The life of a college intern might just be one of the best experiences a person can have. My sole focus this summer, as a Daniels Scholar Junior Fellow Intern at the Common Sense Institute (CSI), has been looking at the current public school education system and the effects it has on various student demographics.

Over the course of my 20 years, I have experienced different education systems both in the United States and overseas in New Zealand. I saw many different forms of how punishment was pursued in schools across the world, and how substantial amounts of students are not served in their school systems.

I was blessed with the opportunity to work with CSI Fellow Janelle Wood over the last two months to provide the facts about disproportionate punishment in the education system and how to minimize the school-to-prison pipeline in minority demographics.

What Janelle and our team strove to understand is why students are not getting the help that they need in the public school system to become successful functioning and contributing members of society. What is seen a majority of the time is that students who are not served well in their school have fewer opportunities for furthering their education.

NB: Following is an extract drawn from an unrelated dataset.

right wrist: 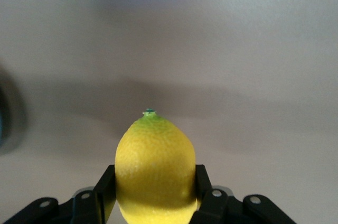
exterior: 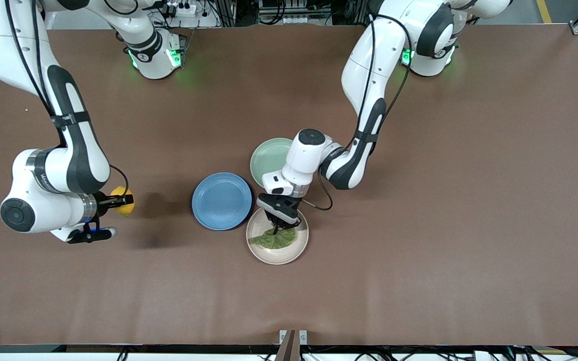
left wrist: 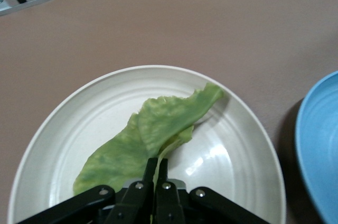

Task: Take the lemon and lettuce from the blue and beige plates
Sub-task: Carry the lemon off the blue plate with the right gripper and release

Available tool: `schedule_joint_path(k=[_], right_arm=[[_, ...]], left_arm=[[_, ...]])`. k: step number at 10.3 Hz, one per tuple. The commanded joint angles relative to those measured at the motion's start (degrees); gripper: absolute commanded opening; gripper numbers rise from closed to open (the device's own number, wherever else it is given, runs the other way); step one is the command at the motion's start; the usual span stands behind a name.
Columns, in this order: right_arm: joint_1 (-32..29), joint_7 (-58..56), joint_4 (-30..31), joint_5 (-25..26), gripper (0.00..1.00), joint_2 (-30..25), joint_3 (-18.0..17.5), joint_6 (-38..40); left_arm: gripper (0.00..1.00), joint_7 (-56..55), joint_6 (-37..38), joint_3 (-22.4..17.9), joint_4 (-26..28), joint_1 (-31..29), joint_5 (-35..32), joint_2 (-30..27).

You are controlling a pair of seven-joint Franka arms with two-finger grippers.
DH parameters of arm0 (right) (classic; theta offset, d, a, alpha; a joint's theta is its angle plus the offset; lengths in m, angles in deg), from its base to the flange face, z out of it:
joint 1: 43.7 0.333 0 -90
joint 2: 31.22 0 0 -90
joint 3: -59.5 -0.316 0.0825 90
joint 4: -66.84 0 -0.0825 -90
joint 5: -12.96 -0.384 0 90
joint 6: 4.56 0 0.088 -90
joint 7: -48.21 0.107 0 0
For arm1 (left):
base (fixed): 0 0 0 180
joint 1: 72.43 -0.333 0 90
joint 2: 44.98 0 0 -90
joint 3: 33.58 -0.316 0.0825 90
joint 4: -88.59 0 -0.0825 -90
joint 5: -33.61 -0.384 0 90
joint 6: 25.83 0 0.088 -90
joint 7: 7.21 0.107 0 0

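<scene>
R gripper (exterior: 124,201) up over bare table toward R arm's end, jaws clamped on lemon (exterior: 123,200). Blue plate (exterior: 222,201) mid-table, just beside beige plate (exterior: 277,236). L gripper (exterior: 274,230) down in beige plate, jaws pinched tight on lettuce (exterior: 274,238) lying there.

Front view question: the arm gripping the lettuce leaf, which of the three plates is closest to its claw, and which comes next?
Measured from the left gripper, shut on the lettuce:
1. Beige plate: directly under the gripper, nearest the front camera.
2. Blue plate: beside the beige one, toward the right arm's end.
3. Green plate: farthest from the camera, partly hidden by the left arm.
</scene>
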Motion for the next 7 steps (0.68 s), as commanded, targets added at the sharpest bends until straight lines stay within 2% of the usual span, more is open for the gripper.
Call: schedule_joint_path(k=[1, 3, 4, 5, 6, 7], right_arm=[[-1.35, -0.39, 4.75, 1.12, 0.00, -0.73, -0.63, -4.81], [-1.70, -0.39, 6.77, 1.12, 0.00, 0.06, -0.63, -8.06], [-1.96, -0.30, 6.78, 1.12, 0.07, 0.07, -0.63, -7.82], [-2.05, -0.30, 6.70, 1.03, 0.55, 0.15, -0.72, -7.64], [-2.14, -0.38, 6.35, 0.95, 1.00, 0.07, -0.72, -6.94], [-2.40, -0.65, 5.30, 0.77, 1.00, -0.46, -0.81, -5.89]], left_arm=[[0.00, -0.33, 0.66, -0.56, 10.00, -0.23, -1.64, -6.78], [0.00, -0.33, 0.66, -0.56, 15.72, -0.84, -1.64, -10.92], [0.00, -0.33, 0.92, -0.48, 18.71, -1.54, -1.64, -13.72], [0.00, -0.24, 2.32, -0.48, 21.26, -1.81, -1.64, -16.88], [0.00, -0.24, 7.29, -0.48, 21.72, -1.81, -1.64, -19.79], [0.00, -0.24, 15.43, -0.39, 21.03, -1.72, -1.64, -23.47]])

The CSI education data in Arizona can provide insight into what the Colorado education system should pursue when moving forward in the future. For instance, Arizona’s Black, brown, disabled, and male students were the demographics that the public school system struggled to serve in particular. Black, Brown and Native American students make up two thirds of all suspensions and expulsions in Arizona public schools, while Black students were suspended at three times the rate of White students.

To put that into perspective, that is 158 for every 1,000 Black students and 53 out of every 1,000 White students suspended in the 2017-2018 school year. African American and Hispanic students drop out nearly 50% more often than White students, which shows a clear problem in the lack of service towards students in the Arizona public school system.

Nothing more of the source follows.